27 March 2018 Go back to News
Project will end discharge of untreated wastewater from Courtmacsherry and Timoleague
Project will have benefits for health, the environment and future growth prospects in West Cork communities
Irish Water, in partnership with Cork County Council, is working to end the discharge of untreated wastewater into the Arigideen River with a €10m investment in upgrading the Courtmacsherry-Timoleague Sewerage Scheme.
This project will bring significant benefits to the area in terms of health, development potential and improved water quality for all. By ensuring that all discharges meet the requirements as set out in the Urban Wastewater Treatment Directive, it will help protect the receiving waters in the Arigideen River. This in turn will enhance the tourism and amenity value of Courtmacsherry, Timoleague and the bathing waters in Coolmaine, and provide a platform for future growth in the area.
A contract has been signed with Glan Agua to deliver the project which will include the construction of a new wastewater treatment plant at Courtmacsherry to serve a population equivalent of 2,500; a new pumping station at Timoleague; and the associated sewer network.
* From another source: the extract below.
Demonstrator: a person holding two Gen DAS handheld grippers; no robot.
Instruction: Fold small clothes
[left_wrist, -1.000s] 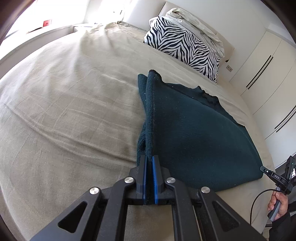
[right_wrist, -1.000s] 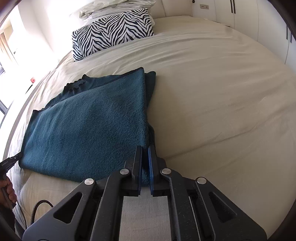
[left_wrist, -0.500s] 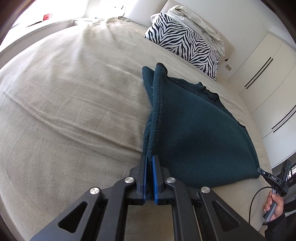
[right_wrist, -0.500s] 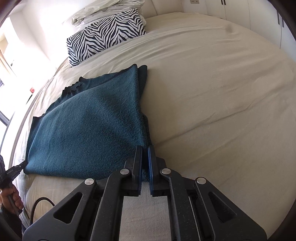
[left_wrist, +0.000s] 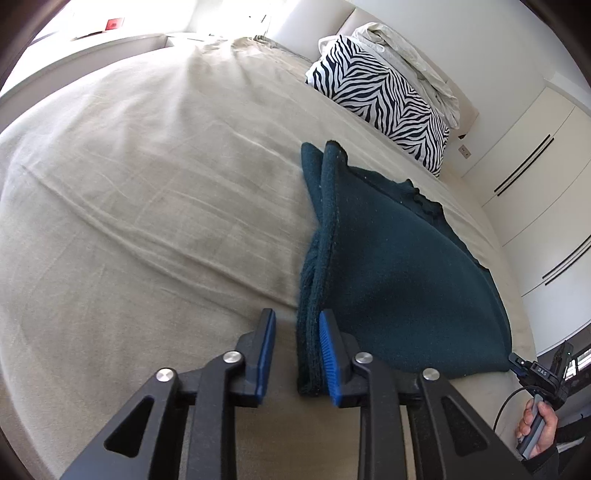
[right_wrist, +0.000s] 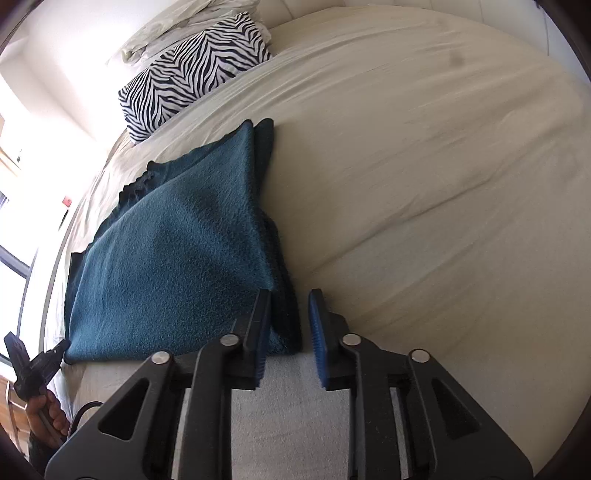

The new treatment plant, pumping station and associated infrastructure have all been designed to accommodate an increase in the local population into the future.
Mark Murray, Irish Water’s regional infrastructure lead, commented: “The practice of discharging untreated wastewater is no longer acceptable and Irish Water intends to rectify this problem by constructing a new wastewater treatment plant to ensure that wastewater discharging to the Arigideen River meets appropriate discharge standards. The new wastewater treatment plant will bring notable benefits to Courtmacsherry and Timoleague in terms of health, integrity of the environment and improved water quality for all.”
Following the signing of the contract, construction is expected to get underway in the coming weeks with the project due to be completed by the end of 2019.
Irish Water spent over €526 million on water services in 2017. Capital investment in the region of €700 million per year is needed for a sustained period of several decades to address the poor condition of Ireland’s water infrastructure. Works have been prioritised to address the most critical issues in line with commitments outlined in Irish Water’s Business Plan up to 2021. Delivery of the business plan will involve a €5.5bn investment in capital spending on drinking water and wastewater quality and capacity and new infrastructure up to 2021 while achieving efficiencies of €1.6bn.